On 5 March 2026, the series began streaming in the United States on AMC+.

==Reception==
Anita Singh in The Daily Telegraph awarded the show five stars and praised the performances, especially Nelson-Joyce. Carol Midgley in The Times awarded the show four stars and praised the "modern, witty and authentic" dialogue, as well as the on-screen chemistry between Nelson-Joyce and Sean Bean. Lucy Mangan in The Guardian also praised the performances but awarded the show three stars, finding it rather "generic”. Rachel Cooke for The New Statesman described it as "marvellous and witty" and compared it to a "superior Scouse Dallas", with "its unfeeling, brutish men" and "its ruthlessly ambitious women". Phil Harrison for The Independent gave the show four stars, commenting that the moral complexities and depth of the characters raised the drama from cliche.
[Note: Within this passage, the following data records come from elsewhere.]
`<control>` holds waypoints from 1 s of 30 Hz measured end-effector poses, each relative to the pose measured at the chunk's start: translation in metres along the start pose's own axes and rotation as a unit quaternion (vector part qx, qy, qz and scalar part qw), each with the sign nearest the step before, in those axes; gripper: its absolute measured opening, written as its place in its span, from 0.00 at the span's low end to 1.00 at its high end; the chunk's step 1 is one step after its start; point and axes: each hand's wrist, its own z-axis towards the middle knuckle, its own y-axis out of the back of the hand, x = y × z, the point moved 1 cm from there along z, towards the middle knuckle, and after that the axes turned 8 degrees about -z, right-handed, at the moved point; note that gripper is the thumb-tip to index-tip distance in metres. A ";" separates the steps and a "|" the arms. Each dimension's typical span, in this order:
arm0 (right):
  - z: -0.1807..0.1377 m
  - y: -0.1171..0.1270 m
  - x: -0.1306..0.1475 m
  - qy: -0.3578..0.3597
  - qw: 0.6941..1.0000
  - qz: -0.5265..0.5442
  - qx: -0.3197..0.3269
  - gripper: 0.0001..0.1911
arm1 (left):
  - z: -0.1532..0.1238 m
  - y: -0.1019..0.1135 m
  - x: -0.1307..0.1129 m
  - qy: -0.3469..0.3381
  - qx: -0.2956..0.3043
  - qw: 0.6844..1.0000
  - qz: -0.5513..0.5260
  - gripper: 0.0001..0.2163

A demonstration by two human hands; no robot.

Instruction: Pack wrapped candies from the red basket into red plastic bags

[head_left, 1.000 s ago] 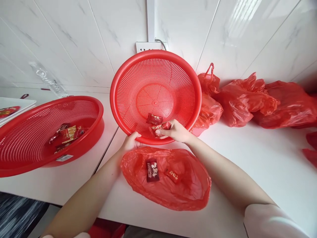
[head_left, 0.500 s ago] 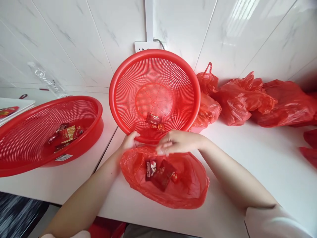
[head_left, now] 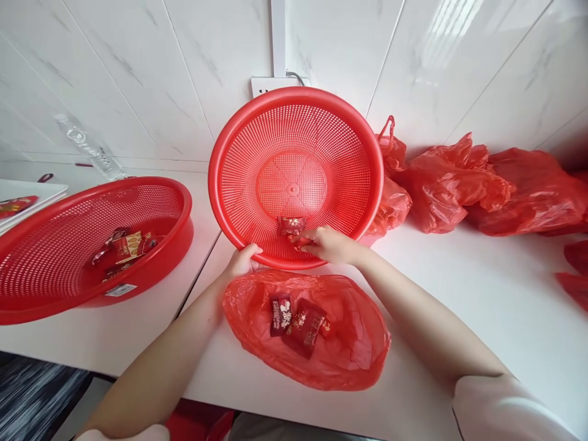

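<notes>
A red plastic colander (head_left: 294, 98) leans tilted toward me against the wall. My left hand (head_left: 243, 260) is closed on its lower left rim, thumb over the edge. Inside the bowl, my right hand (head_left: 333, 245) pinches a small red wrapped snack (head_left: 301, 241) near the lower rim. Just behind it lies a dark red wrapped snack (head_left: 291, 225). Below the colander, an open red plastic bag (head_left: 353, 343) lies on the white table. In it are a dark maroon packet (head_left: 280, 315) and a larger red packet (head_left: 307, 327), with a smaller red one partly behind.
Left of me stands another red colander (head_left: 181, 229) with several wrapped snacks. A clear plastic bottle (head_left: 89, 147) is behind it. Several filled red bags (head_left: 450, 187) line the wall on the right. A socket strip (head_left: 264, 86) sits on the wall behind the colander.
My right hand has moved from over the bag up into the colander, onto a small red snack. The colander has shifted slightly right and tilted, with my left hand still on its rim.
</notes>
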 end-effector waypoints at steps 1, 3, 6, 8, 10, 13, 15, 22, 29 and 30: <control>-0.001 0.002 0.000 -0.008 0.999 0.031 -0.002 0.14 | 0.000 0.001 0.000 0.012 0.006 1.000 0.002 0.18; -0.003 0.005 0.001 -0.014 0.992 0.125 0.026 0.13 | -0.001 0.000 0.000 0.027 0.009 1.000 0.006 0.19; -0.010 0.008 0.014 -0.025 0.953 0.281 0.110 0.14 | -0.005 -0.007 0.001 0.019 0.005 1.000 0.005 0.18; -0.014 0.008 0.026 -0.020 0.935 0.305 0.181 0.16 | -0.008 -0.013 0.002 -0.007 0.000 1.000 -0.001 0.18; -0.016 0.007 0.037 0.008 0.940 0.262 0.217 0.16 | -0.009 -0.015 0.002 -0.019 -0.020 1.000 0.001 0.17; -0.011 0.001 0.036 0.046 0.992 0.093 0.077 0.16 | -0.006 -0.010 0.002 -0.008 -0.048 0.999 0.020 0.16; -0.005 -0.007 0.025 0.043 0.998 -0.019 -0.041 0.19 | -0.002 -0.006 0.001 -0.033 -0.045 0.998 0.027 0.15; 0.003 -0.028 0.000 0.035 0.995 -0.095 -0.011 0.22 | 0.000 -0.005 0.002 -0.037 -0.061 0.997 0.034 0.13; 0.007 -0.020 -0.012 -0.094 0.954 0.283 -0.036 0.14 | 0.005 -0.007 -0.003 -0.092 -0.089 0.992 0.019 0.15; 0.008 -0.021 -0.014 -0.114 0.934 0.337 -0.021 0.13 | 0.006 -0.007 -0.003 -0.106 -0.095 0.989 0.027 0.15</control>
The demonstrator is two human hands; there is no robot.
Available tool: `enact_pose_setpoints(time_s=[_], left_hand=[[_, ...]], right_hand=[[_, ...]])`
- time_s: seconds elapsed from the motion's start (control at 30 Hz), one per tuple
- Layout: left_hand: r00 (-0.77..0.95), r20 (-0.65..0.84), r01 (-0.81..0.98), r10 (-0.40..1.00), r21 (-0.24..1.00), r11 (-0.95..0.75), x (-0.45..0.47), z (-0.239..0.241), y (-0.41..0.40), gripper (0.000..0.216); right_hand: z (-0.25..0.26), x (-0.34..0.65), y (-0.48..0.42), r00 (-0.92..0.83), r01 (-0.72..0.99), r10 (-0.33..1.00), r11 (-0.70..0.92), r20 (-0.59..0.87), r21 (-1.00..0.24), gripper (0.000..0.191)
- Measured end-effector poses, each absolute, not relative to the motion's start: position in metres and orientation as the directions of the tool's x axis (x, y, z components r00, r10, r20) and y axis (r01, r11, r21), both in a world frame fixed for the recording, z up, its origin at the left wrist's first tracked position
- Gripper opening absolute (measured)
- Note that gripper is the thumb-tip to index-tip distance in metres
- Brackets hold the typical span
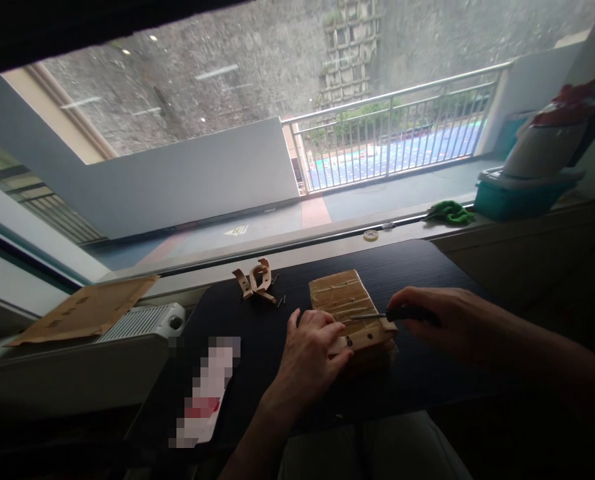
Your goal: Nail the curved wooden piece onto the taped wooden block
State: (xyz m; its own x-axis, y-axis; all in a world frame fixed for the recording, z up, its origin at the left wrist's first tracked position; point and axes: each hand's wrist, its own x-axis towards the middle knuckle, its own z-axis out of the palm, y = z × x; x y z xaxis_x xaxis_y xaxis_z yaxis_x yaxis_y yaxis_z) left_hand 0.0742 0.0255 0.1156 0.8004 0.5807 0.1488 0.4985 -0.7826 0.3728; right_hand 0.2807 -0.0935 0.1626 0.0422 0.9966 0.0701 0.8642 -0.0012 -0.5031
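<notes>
A tan wooden board (338, 293) with grooves lies on a black tabletop (417, 267) in front of a window. My left hand (310, 353) rests with curled fingers on a small wooden piece (360, 339) at the board's near edge. My right hand (440, 320) grips a screwdriver (377, 316) by its black handle, the thin shaft lying leftward across the board toward my left fingers. A small wooden assembly of curved parts (255, 280) stands on the table behind the left hand, with a few loose screws (281, 301) beside it.
A blurred white and red sheet (207, 390) lies at the table's left. Brown cardboard (85, 310) and a grey finned unit (145, 322) sit on the ledge left. On the sill are a tape roll (370, 235), green cloth (450, 213) and a teal box (525, 193).
</notes>
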Motion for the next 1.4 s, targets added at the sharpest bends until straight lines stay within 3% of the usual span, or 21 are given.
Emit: enact_pose_setpoints(time_s=[0.13,0.27,0.87,1.17,1.33,1.4], left_hand=[[0.818,0.128,0.492,0.561,0.348,-0.798,0.079,0.114,0.025,0.017],[0.814,0.113,0.503,0.569,0.351,-0.79,0.082,0.112,0.027,0.012],[0.82,0.117,0.478,0.56,0.397,-0.783,0.084,0.106,0.029,0.017],[0.826,0.1,0.481,0.554,0.387,-0.787,0.087,0.105,0.03,0.016],[0.824,0.099,0.485,0.557,0.384,-0.786,0.086,0.103,0.03,0.014],[0.826,0.109,0.48,0.553,0.377,-0.792,0.085,0.102,0.029,0.014]], right_hand=[[0.185,0.268,-0.08,-0.182,0.941,0.978,0.204,0.101,-0.271,0.019],[0.193,0.254,-0.065,-0.294,0.942,0.956,0.293,0.016,-0.163,0.013],[0.21,0.237,-0.046,-0.355,0.927,0.917,0.321,-0.181,-0.192,0.012],[0.222,0.234,-0.021,-0.475,0.88,0.815,0.433,-0.331,-0.194,0.019],[0.219,0.239,-0.013,-0.465,0.882,0.826,0.399,-0.319,-0.251,0.017],[0.218,0.238,-0.014,-0.394,0.916,0.869,0.347,-0.298,-0.2,0.019]])
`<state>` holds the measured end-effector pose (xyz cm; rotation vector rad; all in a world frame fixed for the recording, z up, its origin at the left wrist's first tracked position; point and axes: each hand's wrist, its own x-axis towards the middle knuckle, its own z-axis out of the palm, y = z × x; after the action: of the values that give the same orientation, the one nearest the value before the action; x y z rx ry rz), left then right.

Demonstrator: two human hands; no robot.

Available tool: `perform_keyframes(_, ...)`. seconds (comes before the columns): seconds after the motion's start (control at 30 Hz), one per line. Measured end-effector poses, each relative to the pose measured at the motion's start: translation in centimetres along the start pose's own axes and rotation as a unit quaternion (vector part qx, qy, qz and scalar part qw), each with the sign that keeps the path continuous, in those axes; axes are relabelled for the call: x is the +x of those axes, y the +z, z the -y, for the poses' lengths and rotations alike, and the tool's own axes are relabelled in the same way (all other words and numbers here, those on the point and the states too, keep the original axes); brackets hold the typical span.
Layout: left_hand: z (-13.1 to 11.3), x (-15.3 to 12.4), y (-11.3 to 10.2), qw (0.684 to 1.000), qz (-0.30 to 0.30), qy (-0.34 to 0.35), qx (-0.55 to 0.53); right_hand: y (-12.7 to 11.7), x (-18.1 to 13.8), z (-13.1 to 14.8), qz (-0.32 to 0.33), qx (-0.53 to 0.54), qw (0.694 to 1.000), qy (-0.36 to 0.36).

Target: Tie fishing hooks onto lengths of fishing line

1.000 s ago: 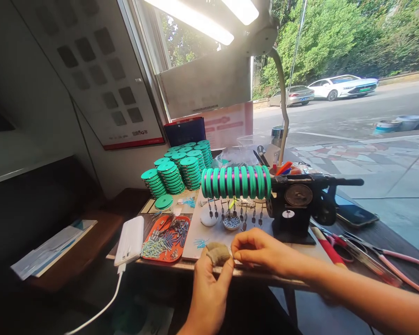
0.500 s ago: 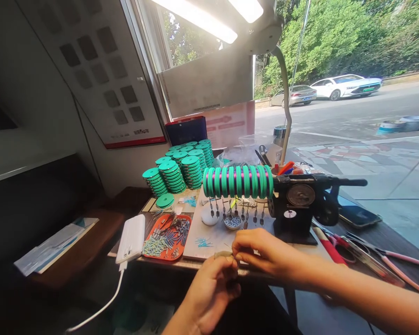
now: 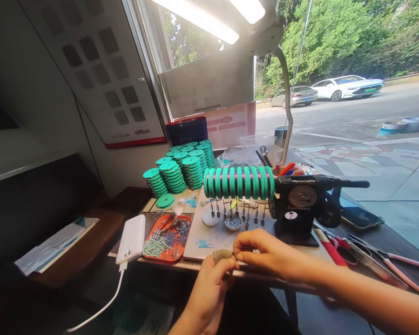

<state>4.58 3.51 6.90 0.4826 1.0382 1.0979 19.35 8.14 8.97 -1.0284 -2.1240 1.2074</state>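
My left hand (image 3: 211, 288) is closed near the table's front edge, its thumb capped by a tan finger cot (image 3: 222, 254). My right hand (image 3: 265, 253) pinches something very thin right against that thumb; I cannot make out what it is. Just behind the hands lies a white work board (image 3: 209, 242). Above it a row of green spools (image 3: 238, 182) wound with purple line sits on the shaft of a black winding machine (image 3: 298, 207). Small weights hang on lines below the spools.
Stacks of green spools (image 3: 178, 170) stand at the back left. An orange tray (image 3: 167, 237) holds several small tubes, with a white power bank (image 3: 131, 238) and its cable to its left. Scissors and pink-handled pliers (image 3: 377, 256) lie at right, a phone (image 3: 361, 217) behind them. A lamp hangs overhead.
My left hand dropped and turned, so the tan cot now shows edge-on at the thumb tip. My right hand stayed pinched against it, barely shifting.
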Motion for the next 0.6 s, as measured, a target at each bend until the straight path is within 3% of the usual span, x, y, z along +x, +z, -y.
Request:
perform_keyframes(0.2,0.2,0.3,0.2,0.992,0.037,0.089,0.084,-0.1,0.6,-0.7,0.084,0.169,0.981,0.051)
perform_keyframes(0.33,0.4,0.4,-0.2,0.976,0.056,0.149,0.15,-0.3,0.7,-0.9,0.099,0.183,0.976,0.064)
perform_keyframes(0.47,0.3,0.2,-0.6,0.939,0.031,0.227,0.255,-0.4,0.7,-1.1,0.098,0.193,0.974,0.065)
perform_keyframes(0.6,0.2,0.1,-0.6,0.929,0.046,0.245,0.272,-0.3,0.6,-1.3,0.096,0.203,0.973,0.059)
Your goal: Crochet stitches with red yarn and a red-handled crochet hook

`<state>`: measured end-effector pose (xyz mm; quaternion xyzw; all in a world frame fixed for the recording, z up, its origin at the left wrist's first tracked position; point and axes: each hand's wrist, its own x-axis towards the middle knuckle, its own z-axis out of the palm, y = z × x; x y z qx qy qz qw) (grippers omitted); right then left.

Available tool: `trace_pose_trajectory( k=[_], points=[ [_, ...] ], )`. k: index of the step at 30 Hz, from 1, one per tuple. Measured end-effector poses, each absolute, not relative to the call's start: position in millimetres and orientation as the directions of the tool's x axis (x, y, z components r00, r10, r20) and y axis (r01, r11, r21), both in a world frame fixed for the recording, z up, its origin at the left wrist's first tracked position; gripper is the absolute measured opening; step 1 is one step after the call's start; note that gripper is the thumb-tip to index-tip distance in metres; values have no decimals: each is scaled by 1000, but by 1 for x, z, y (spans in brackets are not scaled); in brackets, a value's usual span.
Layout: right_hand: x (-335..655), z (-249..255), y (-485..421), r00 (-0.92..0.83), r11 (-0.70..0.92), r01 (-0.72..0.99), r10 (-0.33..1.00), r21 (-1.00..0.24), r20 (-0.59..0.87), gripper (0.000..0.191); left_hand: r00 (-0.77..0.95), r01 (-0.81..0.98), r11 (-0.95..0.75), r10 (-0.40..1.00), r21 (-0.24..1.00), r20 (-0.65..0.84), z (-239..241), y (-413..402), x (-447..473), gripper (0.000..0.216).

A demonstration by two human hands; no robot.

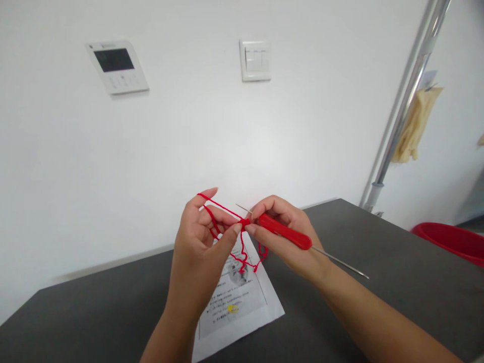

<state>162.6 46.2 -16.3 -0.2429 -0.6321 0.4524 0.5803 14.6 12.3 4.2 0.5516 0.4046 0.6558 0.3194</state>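
Between my fingertips is a small piece of red crochet work [244, 223], pinched by the thumb of my left hand [204, 227]. A strand of red yarn [223, 207] runs from the raised left index finger down to the piece, and more yarn loops about the other left fingers. My right hand [287, 227] grips a crochet hook with a red handle [285, 232]; its thin metal tip points up left above the piece, and its other metal end sticks out to the lower right. The right fingertips also touch the red piece. Loose yarn tails dangle below.
A printed sheet of paper [260, 307] lies on the dark grey table [340, 297], with a small yellow item [232, 308] on it. On the wall are an intercom panel [121, 70] and a light switch [257, 60]. A metal pole [404, 106], yellowish gloves [416, 126] and a red basin [449, 239] are at the right.
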Motion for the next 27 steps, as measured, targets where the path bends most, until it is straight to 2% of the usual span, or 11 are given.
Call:
trace_pose_trajectory(
  k=[7,11,15,21,27],
  points=[
    [161,-19,46,-180,509,-138,830,-849,527,11,-143,-20,-468,876,884,460,1,19,12,62],
    [167,-18,48,-130,539,-310,792,-784,596,16,-127,-176,-415,909,893,397,3,23,8,65],
    [171,-19,49,-173,523,-482,729,-702,662,26,-84,-244,-386,922,890,377,7,21,9,64],
    [170,-20,47,-200,497,-514,723,-699,662,23,-88,-254,-387,922,886,377,8,17,12,54],
    [170,-21,48,-205,501,-518,715,-694,669,23,-81,-244,-399,917,884,391,8,18,11,53]
  ],
)
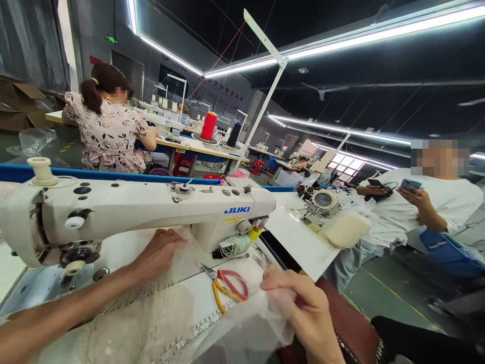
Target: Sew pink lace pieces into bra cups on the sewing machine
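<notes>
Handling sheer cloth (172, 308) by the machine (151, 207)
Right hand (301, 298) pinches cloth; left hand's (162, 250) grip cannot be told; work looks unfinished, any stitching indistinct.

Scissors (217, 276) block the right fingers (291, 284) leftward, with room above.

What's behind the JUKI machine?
Behind the machine: a blue strip, then a co-worker in a floral top at a table bearing a red cone and a dark cone. Whatever sits low, directly behind the machine's body, is covered.
</notes>
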The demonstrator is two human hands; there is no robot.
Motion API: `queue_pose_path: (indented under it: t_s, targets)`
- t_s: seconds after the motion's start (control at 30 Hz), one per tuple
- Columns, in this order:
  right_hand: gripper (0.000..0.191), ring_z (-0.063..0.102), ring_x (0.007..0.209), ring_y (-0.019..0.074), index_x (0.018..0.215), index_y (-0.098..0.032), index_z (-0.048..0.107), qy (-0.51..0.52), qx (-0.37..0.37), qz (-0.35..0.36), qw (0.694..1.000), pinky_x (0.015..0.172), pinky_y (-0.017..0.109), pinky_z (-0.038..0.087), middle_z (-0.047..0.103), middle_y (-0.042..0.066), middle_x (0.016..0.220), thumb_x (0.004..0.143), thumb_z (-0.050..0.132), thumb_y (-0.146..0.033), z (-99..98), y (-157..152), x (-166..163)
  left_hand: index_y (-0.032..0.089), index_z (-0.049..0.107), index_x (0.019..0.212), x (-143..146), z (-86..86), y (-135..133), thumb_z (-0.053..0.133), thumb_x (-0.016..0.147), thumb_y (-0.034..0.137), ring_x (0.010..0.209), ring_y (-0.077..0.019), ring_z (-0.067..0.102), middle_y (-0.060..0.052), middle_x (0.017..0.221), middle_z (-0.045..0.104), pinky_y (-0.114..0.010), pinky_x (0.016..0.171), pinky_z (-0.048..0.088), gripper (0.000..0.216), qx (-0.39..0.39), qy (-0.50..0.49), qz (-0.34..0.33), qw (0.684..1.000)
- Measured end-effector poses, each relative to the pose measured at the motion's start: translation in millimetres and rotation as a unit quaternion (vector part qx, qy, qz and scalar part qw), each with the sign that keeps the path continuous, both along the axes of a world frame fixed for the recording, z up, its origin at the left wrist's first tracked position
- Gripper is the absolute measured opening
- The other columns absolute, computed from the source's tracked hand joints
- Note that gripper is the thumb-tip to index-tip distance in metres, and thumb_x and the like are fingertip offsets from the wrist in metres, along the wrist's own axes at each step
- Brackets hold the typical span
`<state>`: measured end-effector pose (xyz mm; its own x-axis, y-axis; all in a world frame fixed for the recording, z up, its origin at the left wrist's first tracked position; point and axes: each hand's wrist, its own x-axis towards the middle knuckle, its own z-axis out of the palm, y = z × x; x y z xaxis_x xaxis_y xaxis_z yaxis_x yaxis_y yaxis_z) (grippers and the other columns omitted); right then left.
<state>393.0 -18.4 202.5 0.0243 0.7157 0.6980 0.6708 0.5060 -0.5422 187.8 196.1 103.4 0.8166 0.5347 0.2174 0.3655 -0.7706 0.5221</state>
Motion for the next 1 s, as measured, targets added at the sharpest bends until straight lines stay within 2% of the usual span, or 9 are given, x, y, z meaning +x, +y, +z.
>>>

Dan Einav in The Financial Times described it as "solid but unspectacular", noting that the "idiosyncrasies of Liverpudlian speech, clothing and humour are not simply background details — they are made integral to the identity" of the series.

The review aggregator website Rotten Tomatoes reported a 93% approval rating based on 14 critic reviews.

===Accolades===
The series was nominated for Best Drama at the 2026 British Academy Television Awards, with Nelson-Joyce nominated for acting. The series was nominated for Best Drama at the 2026 Royal Television Society Programme Awards.